Activity →
Your response should be an exact transcription of the data, images excluded.

Data provided →
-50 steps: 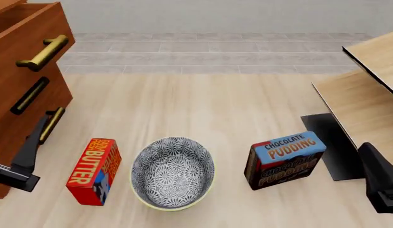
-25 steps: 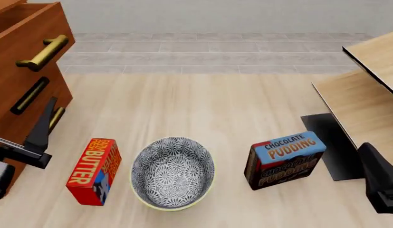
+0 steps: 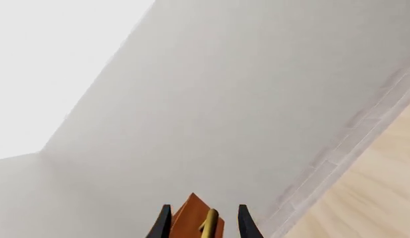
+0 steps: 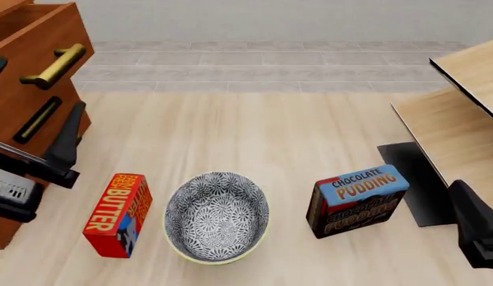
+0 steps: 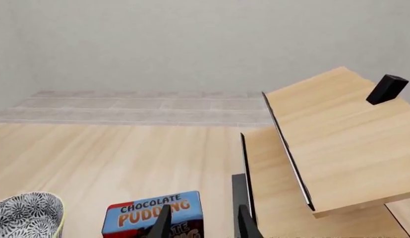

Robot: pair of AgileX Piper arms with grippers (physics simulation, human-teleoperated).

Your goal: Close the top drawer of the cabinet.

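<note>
cabinet (image 4: 24,101): reddish-brown wood, smooth, with a faint satin sheen and visible grain.
top drawer (image 4: 36,44): the same reddish-brown wood on its front; brass-coloured bar handle (image 4: 55,67), metallic and glossy.
lower drawer handles: dark recessed slots edged in brass-like metal.
worktop (image 4: 254,131): pale wood planks, matt, fine grain.
bowl (image 4: 217,217): ceramic look, smooth, black-and-white floral pattern inside, pale rim.
butter box (image 4: 117,214): printed cardboard, red and blue, matt.
chocolate pudding box (image 4: 357,201): printed cardboard, blue top, dark brown front, slightly glossy.
pale furniture (image 4: 461,113): light wood, matt, with dark edges.
left hand (image 4: 31,98): black, matt, plastic-like.
right hand (image 5: 200,225): black, matt fingers.
far wall: plain grey, matt.
</note>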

Exercise answer →
-50 steps: 
-25 steps: 
+0 steps: 
+0 steps: 
+0 steps: 

Robot: pair of AgileX Piper arms with grippers (physics simulation, human-teleoperated).

Your goal: Close the top drawer of the cabinet.

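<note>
cabinet (image 4: 24,101): reddish-brown wood, smooth, with a faint satin sheen and visible grain.
top drawer (image 4: 36,44): the same reddish-brown wood on its front; brass-coloured bar handle (image 4: 55,67), metallic and glossy.
lower drawer handles: dark recessed slots edged in brass-like metal.
worktop (image 4: 254,131): pale wood planks, matt, fine grain.
bowl (image 4: 217,217): ceramic look, smooth, black-and-white floral pattern inside, pale rim.
butter box (image 4: 117,214): printed cardboard, red and blue, matt.
chocolate pudding box (image 4: 357,201): printed cardboard, blue top, dark brown front, slightly glossy.
pale furniture (image 4: 461,113): light wood, matt, with dark edges.
left hand (image 4: 31,98): black, matt, plastic-like.
right hand (image 5: 200,225): black, matt fingers.
far wall: plain grey, matt.
</note>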

With that, the answer is done.